In Python, unpivot a course_sales table and then create a memory-only table of the results:

1
2
3
4
5
6
7
gpudb.aggregate_unpivot(
    table_name="course_sales_by_year",
    column_names=["*"]
    variable_column_name="total_amount_sold",
    pivoted_columns=["Advanced Economics", "Programming 101", "American History: World War II"],
    options={"result_table":"course_sales_by_course"}
)

In Java, find aggregate statistics for the trip_distance column from taxi data:

1
2
3
4
5
6
7
8
Map<String,Double> stats = gpudb.aggregateStatistics("nyctaxi", "trip_distance", "count,min,max,mean,percentile(50,200)", null).getStats();
System.out.println("Statistics of values in the trip_distance column:");
System.out.printf
(
    "\tCount: %.0f%n\tMin:  %4.2f%n\tMean: %4.2f%n\tMax:  %4.2f%n%n",
    stats.get("count"), stats.get("min"), stats.get("mean"),
    stats.get("max")
);

In the REST API, find the unique Sector values from the stocks table using /aggregate/unique:

1
2
3
4
5
6
7
8
{
    "table_name":"stocks",
    "column_name":"Sector",
    "offset":0,
    "limit":-9999,
    "encoding":"json",
    "options":{}
}

Pivot

A pivot operation does not have its own endpoint and is instead achieved through the /aggregate/groupby endpoint options. Details can be found on Pivot.

Unpivot

As mentioned above, unpivot operations have their own endpoint. Details on unpivot operations can be found on Unpivot.

Memory-Only Tables and Persistence

The following aggregate endpoints have the ability to create and persist memory-only tables from query results:

To create a memory-only table from any of the above endpoint operations, specify the name of the table in the options map:

1
"result_table":"my_table_name"

To persist the memory-only table, specify the result_table_persist option as well:

1
2
"result_table":"my_table_name",
"result_table_persist":"true"

A memory-only table name must adhere to the standard naming criteria. Each memory-only table exists within a schema and follows the standard name resolution rules for tables.

Sharding and Replication

Aggregate memory-only tables can vary in how they are sharded or replicated depending on the endpoint they are created from.

  • /aggregate/groupby: The aggregate groupby memory-only table will be sharded if the entire shard key is included in the column_names parameter and all result records are selected (offset is 0 and limit is -9999). The aggregate groupby memory-only table can be replicated if the result_table_force_replicated option is set to true, regardless if the source table or view is sharded or not.
  • /aggregate/unique: An aggregate unique memory-only table is replicated by default, but it can be sharded if the shard key is included in the column_names parameter.
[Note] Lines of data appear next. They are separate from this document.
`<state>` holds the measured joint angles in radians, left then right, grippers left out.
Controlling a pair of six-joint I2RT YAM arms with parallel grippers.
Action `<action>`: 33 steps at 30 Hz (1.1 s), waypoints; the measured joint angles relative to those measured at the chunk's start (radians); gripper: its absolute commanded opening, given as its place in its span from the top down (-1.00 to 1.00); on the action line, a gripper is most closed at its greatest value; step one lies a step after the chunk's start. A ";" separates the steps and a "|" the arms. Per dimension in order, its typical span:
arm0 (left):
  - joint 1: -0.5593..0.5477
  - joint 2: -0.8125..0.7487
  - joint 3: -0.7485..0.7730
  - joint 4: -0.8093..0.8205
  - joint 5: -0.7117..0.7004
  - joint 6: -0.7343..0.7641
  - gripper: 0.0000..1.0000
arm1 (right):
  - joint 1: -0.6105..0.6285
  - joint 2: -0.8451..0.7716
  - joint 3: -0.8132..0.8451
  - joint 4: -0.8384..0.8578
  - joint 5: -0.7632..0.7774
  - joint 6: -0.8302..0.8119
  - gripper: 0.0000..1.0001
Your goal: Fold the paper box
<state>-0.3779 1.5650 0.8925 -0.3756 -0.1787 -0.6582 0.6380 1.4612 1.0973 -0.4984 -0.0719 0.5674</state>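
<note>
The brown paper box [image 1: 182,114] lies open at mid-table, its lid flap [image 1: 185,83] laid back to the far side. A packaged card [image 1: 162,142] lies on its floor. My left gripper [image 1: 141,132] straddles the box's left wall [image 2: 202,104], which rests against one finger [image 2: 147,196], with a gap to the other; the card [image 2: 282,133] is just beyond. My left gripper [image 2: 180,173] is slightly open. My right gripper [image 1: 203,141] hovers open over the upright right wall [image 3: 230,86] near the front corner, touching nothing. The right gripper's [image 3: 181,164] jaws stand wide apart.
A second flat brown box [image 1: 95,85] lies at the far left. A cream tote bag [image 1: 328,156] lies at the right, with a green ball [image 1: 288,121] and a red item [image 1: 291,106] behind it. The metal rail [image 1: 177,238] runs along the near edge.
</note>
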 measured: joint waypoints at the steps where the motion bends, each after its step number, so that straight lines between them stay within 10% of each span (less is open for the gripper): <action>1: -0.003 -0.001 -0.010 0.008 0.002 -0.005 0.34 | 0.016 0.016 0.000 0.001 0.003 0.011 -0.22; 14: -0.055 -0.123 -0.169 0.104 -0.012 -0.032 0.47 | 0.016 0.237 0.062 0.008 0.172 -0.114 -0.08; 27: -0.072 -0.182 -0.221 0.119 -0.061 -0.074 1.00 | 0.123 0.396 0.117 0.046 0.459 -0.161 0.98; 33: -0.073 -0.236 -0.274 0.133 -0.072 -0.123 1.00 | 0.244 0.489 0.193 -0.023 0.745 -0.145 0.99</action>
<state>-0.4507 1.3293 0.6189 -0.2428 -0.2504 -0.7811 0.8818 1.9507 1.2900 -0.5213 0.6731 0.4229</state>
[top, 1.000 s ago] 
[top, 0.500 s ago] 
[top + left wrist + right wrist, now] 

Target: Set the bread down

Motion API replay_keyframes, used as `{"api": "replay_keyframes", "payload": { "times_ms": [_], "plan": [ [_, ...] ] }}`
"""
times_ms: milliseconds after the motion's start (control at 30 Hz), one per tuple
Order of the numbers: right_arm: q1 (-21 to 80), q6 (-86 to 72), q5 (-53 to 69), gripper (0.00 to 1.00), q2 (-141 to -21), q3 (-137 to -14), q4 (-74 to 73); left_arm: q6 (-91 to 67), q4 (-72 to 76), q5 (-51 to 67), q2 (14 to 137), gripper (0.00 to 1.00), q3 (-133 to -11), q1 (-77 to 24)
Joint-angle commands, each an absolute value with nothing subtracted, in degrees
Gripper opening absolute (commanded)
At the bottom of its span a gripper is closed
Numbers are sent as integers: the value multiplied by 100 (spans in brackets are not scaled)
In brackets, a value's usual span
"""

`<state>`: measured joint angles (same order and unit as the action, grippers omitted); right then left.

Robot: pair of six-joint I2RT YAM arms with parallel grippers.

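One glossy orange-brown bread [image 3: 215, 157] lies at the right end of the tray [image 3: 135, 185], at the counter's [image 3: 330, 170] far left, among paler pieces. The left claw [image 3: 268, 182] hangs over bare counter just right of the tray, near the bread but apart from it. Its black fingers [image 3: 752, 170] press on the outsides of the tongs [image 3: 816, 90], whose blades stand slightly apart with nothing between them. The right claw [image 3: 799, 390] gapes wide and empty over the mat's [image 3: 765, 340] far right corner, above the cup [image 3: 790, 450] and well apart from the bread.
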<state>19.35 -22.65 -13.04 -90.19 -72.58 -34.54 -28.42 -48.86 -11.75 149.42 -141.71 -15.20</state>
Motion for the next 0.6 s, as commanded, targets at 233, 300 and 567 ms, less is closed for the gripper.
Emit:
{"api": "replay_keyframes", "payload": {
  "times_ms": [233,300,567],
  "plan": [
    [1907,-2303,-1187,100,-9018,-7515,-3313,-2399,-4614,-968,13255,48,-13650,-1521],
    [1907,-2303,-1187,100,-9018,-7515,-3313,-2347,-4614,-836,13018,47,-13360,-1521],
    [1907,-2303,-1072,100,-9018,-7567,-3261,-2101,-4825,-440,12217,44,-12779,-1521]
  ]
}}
If the result_table_force_replicated option is set to true, the aggregate unique memory-only table will be replicated regardless if the source table or view is sharded or not.
  • /aggregate/unpivot: The aggregate unpivot memory-only table will be sharded if the shard key is not part of the pivoted_columns parameter. The aggregate unpivot memory-only table will be replicated if the source table or view is replicated.

Limitations

General

  • Store-only columns cannot be grouped on, nor can aggregation functions be applied to them.
  • Non-charN string column types can be grouped on, but can only have COUNT & COUNT_DISTINCT aggregation functions applied to them.
  • In the native APIs, an alias must be used for the column name if using column or aggregate functions in the relevant selected columns parameter, e.g., count(column_name) as count_col_records.

Aggregate Memory-Only Tables

  • Creating a memory-only table results in an entirely new data set, so be mindful of the memory usage implications.
  • An aggregate memory-only table cannot be created with a non-charN string column type.
  • If an aggregate memory-only table is created and its source data set's rows are updated (or removed), the memory-only table will not be updated to reflect the changes in the source data set.
  • An aggregate memory-only table is transient, by default, and will expire after the default TTL setting.
  • An aggregate memory-only table is not persisted, by default, and will not survive a database restart; specifying a result_table_persist option of true will make the table permanent and not expire.